Process of shaping a metal alloy product
Abstract
A process for shaping a metal alloy in which a semi-solid metal alloy charge is shaped under pressure in a closed die cavity. The metal alloy is vigorously agitated, while in the form of a liquid-solid mixture, to convert from 30% to 55% by volume to discrete degenerate dendritic solid particles. The liquid-solid mixture is then cooled to solidify the mixture and reheated to form a semi-solid slurry. The reheated metal alloy slurry contains discrete degenerate dendritic primary solid particles, in a concentration from about 70 to 90% by volume based upon the volume of the alloy, suspended homogeneously in a secondary liquid phase. The process is characterized by low pressure and very rapid shaping and solidification times. The process produces complex, close tolerance, high quality metal alloy parts.
Claims
exact text as granted — not AI-modifiedI claim:
1. In a process for producing a shaped metal alloy part in which a metal alloy composition is heated to form a liquid-solid mixture, the liquid-solid mixture is vigorously agitated to convert the solid therein to discrete degenerate dendritic primary solid particles suspended homogeneously in a secondary liquid phase having a lower melting point than said primary solid particles, and the liquid-solid mixture is then shaped in a closed die cavity, the improvement comprising vigorously agitating said liquid-solid mixture to convert from 30% to 55% by volume thereof to said discrete degenerate dendritic primary solid particles, cooling said liquid-solid mixture prior to shaping to solidify said mixture and form a solid metal alloy charge containing no more than 55% by volume discrete degenerate dendritic primary solid particles in a solid secondary phase, reheating said metal alloy charge to convert the charge to a semi-solid slurry containing said discrete degenerate dendritic primary solid particles suspended in said secondary liquid phase, the proportion of said solid particles being increased by said reheating to from 75 to 90% by volume, based upon the volume of said alloy, shaping said 75 to 90% by volume semi-solid slurry under pressure in said closed die cavity in time of less than about one second, said die cavity having been preheated to a temperature of from about 100° to 450° C., and solidifying the shaped alloy in said die cavity at a pressure of at least about 500 psig in a time of less than one minute.
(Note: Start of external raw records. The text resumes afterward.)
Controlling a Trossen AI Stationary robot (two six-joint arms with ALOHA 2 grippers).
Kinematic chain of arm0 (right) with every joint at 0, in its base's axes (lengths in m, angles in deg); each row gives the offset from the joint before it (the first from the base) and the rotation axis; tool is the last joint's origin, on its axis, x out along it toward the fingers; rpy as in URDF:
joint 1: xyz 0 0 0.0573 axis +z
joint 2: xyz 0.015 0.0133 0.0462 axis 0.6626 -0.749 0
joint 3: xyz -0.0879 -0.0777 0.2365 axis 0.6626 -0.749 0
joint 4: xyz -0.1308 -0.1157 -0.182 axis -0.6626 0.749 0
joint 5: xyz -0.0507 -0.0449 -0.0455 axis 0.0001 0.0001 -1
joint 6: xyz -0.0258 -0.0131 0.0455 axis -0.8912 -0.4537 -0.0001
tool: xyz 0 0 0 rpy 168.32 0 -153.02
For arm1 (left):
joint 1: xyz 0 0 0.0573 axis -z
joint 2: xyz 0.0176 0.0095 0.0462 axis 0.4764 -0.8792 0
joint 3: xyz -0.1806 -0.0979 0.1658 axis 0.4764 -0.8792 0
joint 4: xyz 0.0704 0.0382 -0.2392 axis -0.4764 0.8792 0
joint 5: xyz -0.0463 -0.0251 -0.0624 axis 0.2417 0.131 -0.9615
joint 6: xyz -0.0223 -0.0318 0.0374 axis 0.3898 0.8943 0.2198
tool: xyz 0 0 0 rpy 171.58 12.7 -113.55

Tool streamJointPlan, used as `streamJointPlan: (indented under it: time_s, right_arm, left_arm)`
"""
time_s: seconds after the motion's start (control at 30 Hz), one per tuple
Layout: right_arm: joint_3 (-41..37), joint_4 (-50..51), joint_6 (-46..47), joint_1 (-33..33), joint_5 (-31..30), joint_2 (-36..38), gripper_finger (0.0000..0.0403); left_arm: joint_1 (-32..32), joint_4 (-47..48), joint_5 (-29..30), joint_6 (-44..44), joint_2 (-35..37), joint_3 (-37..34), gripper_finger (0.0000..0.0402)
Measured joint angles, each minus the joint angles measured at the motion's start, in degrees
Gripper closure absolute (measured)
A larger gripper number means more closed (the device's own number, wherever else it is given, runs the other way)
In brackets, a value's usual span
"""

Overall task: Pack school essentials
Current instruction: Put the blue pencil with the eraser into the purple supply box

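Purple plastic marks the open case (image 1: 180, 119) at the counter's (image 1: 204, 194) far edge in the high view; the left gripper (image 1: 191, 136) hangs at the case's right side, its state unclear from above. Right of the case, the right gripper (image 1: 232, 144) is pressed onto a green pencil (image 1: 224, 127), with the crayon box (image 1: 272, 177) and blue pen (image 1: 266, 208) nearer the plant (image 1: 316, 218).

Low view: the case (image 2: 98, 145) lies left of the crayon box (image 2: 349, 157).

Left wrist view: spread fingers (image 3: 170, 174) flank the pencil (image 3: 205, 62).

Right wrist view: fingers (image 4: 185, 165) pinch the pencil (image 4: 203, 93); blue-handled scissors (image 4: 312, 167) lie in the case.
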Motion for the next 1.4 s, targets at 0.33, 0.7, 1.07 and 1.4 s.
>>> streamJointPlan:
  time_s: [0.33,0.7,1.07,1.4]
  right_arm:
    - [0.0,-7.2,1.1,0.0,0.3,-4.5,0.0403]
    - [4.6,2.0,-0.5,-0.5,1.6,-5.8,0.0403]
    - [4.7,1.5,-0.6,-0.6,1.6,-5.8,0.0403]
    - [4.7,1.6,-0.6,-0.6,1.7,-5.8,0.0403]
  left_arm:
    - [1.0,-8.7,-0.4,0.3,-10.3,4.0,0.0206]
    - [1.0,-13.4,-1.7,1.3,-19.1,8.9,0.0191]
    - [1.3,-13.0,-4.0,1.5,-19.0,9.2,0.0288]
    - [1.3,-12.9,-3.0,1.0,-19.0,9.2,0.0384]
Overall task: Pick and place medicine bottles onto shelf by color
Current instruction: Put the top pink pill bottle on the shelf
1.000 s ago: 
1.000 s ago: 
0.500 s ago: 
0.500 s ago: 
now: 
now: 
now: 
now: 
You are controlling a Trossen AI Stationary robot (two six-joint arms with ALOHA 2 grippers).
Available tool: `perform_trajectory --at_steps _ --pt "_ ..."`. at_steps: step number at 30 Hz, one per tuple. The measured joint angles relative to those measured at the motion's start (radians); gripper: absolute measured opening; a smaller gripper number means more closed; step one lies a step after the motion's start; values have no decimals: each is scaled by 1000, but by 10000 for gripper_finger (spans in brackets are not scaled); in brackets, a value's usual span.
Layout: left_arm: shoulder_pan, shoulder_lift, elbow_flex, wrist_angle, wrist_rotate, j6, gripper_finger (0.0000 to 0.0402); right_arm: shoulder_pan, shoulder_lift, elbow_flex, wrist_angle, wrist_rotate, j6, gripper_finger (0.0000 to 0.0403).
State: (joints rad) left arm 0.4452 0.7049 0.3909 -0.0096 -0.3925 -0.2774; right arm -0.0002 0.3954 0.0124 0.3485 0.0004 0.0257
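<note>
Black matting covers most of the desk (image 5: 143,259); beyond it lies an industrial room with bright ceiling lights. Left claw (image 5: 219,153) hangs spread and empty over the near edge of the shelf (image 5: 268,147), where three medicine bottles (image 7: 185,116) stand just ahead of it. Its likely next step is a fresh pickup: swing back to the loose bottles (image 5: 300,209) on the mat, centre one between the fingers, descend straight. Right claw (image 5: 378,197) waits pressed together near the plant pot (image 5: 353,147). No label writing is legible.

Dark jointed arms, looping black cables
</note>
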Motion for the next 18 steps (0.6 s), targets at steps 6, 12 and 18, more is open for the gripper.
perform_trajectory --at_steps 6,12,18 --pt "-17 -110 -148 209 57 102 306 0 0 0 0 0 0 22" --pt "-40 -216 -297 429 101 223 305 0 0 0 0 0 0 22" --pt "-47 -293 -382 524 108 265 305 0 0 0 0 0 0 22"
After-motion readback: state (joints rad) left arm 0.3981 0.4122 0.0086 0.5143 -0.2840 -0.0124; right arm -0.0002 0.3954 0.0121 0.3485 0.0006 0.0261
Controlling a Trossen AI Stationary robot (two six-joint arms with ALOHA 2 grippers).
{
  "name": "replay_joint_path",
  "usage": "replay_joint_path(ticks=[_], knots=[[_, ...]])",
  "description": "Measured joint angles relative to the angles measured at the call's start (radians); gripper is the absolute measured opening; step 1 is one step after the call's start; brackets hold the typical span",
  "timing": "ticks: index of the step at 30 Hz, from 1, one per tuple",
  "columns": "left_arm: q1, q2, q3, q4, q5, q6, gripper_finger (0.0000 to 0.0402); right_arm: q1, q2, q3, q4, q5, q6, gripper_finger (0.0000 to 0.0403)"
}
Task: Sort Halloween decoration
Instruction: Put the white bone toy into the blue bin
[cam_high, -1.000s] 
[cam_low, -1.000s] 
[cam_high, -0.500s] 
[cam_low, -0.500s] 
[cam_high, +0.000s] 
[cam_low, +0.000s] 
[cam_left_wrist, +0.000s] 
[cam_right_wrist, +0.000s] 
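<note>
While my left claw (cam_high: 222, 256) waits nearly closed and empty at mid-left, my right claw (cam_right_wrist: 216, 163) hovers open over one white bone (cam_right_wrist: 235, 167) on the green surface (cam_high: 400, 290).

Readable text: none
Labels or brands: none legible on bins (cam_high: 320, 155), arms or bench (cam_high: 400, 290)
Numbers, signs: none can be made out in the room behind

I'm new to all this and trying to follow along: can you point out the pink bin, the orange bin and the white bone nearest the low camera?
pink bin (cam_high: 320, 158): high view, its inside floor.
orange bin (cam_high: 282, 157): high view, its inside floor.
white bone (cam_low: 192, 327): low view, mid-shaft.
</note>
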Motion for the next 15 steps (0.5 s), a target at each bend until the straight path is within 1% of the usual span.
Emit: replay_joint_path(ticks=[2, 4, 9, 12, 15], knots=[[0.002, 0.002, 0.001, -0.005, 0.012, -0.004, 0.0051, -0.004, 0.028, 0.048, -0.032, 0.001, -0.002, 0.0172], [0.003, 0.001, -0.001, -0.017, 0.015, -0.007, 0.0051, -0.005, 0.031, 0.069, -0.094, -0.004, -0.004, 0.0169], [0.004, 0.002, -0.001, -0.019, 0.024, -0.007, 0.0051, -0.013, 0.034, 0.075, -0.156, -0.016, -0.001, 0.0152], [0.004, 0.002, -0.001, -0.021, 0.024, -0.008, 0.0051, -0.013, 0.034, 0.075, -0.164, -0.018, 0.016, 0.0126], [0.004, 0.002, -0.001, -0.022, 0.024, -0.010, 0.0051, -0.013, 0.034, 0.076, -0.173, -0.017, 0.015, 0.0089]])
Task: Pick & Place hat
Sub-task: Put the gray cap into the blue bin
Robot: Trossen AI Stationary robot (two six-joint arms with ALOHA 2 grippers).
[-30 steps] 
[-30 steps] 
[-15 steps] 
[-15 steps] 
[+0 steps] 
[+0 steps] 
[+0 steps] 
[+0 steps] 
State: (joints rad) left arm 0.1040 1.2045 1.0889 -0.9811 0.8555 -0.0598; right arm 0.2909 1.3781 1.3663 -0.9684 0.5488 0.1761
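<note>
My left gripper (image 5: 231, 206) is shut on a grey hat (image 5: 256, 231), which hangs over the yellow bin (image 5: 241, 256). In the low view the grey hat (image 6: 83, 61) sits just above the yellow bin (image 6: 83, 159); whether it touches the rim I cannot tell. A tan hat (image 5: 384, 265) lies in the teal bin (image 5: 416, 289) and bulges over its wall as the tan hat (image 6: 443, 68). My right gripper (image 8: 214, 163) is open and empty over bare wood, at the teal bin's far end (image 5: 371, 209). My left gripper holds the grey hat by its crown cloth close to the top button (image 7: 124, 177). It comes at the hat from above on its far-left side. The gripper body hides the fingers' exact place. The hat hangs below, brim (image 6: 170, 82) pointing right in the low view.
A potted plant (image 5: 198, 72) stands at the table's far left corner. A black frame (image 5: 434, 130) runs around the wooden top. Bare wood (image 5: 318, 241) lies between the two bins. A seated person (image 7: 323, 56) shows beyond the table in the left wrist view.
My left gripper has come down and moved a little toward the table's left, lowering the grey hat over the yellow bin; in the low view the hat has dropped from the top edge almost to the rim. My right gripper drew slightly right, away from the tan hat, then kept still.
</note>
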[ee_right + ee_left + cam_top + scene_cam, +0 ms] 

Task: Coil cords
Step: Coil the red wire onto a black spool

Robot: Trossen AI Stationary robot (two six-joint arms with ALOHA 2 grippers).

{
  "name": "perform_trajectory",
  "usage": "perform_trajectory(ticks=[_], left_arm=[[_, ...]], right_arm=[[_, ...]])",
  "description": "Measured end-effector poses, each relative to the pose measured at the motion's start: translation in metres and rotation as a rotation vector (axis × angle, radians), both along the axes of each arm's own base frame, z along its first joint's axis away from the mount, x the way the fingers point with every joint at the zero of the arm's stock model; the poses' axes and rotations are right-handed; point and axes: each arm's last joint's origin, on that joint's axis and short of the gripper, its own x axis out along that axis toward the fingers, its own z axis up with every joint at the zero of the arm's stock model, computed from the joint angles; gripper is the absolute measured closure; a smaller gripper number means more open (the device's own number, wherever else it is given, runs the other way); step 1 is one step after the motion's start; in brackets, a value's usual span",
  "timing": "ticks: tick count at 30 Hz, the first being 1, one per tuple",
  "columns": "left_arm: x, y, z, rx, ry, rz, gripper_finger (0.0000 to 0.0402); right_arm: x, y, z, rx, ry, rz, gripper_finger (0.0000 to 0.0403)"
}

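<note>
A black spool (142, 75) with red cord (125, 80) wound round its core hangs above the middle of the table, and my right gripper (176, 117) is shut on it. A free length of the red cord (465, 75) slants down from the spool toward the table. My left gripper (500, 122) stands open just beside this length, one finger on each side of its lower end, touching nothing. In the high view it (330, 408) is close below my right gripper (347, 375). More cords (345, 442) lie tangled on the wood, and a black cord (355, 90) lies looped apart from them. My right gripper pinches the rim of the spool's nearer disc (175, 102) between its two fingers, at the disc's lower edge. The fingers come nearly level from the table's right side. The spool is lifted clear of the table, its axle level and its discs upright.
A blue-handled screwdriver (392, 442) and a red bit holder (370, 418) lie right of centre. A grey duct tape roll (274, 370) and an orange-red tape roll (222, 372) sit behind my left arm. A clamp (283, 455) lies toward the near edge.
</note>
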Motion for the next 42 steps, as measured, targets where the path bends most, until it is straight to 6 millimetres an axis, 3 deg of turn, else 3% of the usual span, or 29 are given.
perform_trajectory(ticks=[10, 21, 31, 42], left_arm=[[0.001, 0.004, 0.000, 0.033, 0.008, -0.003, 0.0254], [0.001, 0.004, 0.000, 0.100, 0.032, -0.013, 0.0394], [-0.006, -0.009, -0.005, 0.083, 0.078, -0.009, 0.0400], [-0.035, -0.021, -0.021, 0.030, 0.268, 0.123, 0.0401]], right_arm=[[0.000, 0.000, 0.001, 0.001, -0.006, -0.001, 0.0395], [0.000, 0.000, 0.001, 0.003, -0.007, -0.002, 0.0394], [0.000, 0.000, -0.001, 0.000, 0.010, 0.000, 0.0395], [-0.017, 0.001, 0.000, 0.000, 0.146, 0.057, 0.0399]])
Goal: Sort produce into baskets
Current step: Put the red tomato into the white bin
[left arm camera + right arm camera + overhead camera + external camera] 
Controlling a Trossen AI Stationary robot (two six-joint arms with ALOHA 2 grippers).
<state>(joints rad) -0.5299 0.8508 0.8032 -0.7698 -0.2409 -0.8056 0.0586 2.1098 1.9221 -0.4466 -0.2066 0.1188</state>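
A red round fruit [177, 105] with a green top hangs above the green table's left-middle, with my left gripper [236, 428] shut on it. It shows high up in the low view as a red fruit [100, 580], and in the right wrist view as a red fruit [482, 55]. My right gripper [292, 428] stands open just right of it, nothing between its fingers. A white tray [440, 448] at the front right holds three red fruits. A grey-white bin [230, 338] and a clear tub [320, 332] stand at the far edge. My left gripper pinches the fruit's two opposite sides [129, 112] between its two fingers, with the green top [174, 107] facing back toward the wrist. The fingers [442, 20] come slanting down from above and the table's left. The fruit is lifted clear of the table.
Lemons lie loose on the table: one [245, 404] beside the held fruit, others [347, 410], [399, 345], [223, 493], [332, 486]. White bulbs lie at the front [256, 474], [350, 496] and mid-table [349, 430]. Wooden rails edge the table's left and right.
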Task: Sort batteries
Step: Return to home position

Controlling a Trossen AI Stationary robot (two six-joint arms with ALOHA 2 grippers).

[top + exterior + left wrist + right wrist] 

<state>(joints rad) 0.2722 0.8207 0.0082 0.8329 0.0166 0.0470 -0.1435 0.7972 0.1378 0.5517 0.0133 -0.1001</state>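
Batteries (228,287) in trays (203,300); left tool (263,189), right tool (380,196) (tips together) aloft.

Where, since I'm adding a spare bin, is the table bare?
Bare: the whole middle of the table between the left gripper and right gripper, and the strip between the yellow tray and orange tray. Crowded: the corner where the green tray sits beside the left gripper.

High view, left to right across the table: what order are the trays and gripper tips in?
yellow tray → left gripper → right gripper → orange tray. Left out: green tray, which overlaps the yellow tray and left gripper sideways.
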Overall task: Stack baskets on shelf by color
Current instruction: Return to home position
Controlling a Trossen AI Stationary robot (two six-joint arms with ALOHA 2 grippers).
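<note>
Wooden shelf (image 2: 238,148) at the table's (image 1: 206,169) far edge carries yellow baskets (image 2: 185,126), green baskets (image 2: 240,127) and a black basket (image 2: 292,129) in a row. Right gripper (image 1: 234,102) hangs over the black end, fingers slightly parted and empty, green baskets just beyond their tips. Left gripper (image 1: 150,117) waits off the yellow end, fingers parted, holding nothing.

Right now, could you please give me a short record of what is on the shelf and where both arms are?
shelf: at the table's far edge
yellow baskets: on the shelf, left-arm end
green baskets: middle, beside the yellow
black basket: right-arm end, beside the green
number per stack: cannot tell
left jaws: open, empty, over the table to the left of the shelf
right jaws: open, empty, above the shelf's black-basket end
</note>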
2. The process of claim 1 in which said metal alloy is solidified at a pressure of from 500 to 2500 psig.
3. The process of claim 1 in which the die cavity has been preheated to a temperature of from 200° to 300° C.
4. The process of claim 1 in which the metal alloy is shaped under pressure in the die cavity in a time of from 0.1 to 0.5 seconds.
5. The process of claim 1 in which the solidification of the liquid phase of the shaped alloy under pressure in the die cavity occurs in a time of less than 4 seconds.
6. The process of claim 1 in which the alloy is an aluminum alloy.
7. The process of claim 1 in which the alloy is a copper alloy.
8. The process of claim 1 in which the alloy is a ferrous alloy.
9. The process of claim 1 in which said shaping process produces to close tolerances a metal alloy of complex configuration.
10. The process of claim 1 in which said die cavity is vented to the atmosphere through a plurality of spaced channels extending from the die cavity to the atmosphere, said channels being of a size sufficient to exhaust any air entrapped in the die cavity during the pressing stage.
11. The process of claim 1 in which the liquid-solid mixture is cooled without agitation prior to shaping.
12. The process of claim 1 in which said reheated semi-solid slurry has a viscosity at rest of at least 200 poise.
13. The process of claim 12 in which said reheated semi-solid slurry has a viscosity at rest of at least 1000 poise.
14. The process of claim 1 in which said metal alloy is solidified at a pressure of no more than about 5000 psig.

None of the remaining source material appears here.